Work to complete. Look through the records and copy every line in which "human" appears.

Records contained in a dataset
───

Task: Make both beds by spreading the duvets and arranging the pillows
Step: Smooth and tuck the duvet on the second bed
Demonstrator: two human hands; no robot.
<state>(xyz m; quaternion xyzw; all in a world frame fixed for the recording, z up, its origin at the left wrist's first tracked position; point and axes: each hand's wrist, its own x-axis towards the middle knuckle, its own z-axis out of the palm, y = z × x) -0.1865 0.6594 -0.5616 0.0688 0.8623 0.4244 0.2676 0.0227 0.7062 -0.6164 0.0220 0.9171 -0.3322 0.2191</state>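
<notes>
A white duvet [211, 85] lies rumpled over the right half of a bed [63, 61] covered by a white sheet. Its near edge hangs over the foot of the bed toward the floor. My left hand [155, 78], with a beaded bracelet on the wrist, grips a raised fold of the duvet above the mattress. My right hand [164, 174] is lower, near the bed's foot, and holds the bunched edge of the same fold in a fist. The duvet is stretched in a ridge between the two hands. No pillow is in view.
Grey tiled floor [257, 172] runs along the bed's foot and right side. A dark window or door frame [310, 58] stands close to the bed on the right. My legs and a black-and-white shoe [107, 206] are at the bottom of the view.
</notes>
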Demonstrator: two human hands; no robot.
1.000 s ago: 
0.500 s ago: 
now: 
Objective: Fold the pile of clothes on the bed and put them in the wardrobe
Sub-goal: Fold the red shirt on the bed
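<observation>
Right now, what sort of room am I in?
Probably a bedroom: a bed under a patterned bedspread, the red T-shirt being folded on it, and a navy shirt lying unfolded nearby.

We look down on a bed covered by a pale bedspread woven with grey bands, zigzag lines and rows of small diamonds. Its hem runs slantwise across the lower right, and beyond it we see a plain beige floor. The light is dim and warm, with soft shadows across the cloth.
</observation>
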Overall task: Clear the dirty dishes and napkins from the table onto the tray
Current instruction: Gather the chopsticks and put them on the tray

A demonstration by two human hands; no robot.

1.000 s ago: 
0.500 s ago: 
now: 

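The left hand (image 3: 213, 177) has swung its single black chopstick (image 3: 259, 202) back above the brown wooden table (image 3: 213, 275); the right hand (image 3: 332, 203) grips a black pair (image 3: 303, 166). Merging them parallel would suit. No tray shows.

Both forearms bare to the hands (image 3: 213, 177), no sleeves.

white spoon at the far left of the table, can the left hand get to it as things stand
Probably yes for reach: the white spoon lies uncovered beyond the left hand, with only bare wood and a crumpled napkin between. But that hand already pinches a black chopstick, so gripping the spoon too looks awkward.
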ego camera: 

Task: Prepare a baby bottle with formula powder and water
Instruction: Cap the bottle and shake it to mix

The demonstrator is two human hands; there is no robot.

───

Result of this task.
Demonstrator: two human hands; no robot.
Demonstrator: two human hands; no robot.
A demonstration by two human hands; no robot.
The demonstrator is two human hands; there is no robot.

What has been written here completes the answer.